> EXERCISE AIM
Please return every line of the listing. Keep each one exact.

____ STORED DATA

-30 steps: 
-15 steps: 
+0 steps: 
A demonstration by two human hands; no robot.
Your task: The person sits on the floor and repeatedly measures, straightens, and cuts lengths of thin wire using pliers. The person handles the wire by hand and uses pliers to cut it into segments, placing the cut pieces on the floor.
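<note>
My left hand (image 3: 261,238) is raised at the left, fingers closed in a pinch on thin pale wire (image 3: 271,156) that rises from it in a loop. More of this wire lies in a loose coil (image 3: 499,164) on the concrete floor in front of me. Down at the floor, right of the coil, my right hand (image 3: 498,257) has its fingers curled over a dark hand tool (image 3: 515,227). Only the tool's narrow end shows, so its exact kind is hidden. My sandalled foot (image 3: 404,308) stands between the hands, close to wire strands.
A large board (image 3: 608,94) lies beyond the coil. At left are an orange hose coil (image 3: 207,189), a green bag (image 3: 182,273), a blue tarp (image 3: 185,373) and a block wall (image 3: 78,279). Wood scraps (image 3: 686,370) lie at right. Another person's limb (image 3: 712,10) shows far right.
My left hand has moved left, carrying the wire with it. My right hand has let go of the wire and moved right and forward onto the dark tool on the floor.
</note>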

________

> RESULT
-30 steps: 
-15 steps: 
+0 steps: 
A demonstration by two human hands; no robot.
Your task: The person sits on the floor and repeatedly measures, straightens, and cuts lengths of thin wire using pliers. The person handles the wire by hand and uses pliers to cut it into segments, placing the cut pieces on the floor.
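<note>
My left hand (image 3: 261,238) is raised at the left, fingers closed in a pinch on thin pale wire (image 3: 271,156) that rises from it in a loop. More of this wire lies in a loose coil (image 3: 499,164) on the concrete floor in front of me. Down at the floor, right of the coil, my right hand (image 3: 498,257) has its fingers curled over a dark hand tool (image 3: 515,227). Only the tool's narrow end shows, so its exact kind is hidden. My sandalled foot (image 3: 404,308) stands between the hands, close to wire strands.
A large board (image 3: 608,94) lies beyond the coil. At left are an orange hose coil (image 3: 207,189), a green bag (image 3: 182,273), a blue tarp (image 3: 185,373) and a block wall (image 3: 78,279). Wood scraps (image 3: 686,370) lie at right. Another person's limb (image 3: 712,10) shows far right.
My left hand has moved left, carrying the wire with it. My right hand has let go of the wire and moved right and forward onto the dark tool on the floor.
</note>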

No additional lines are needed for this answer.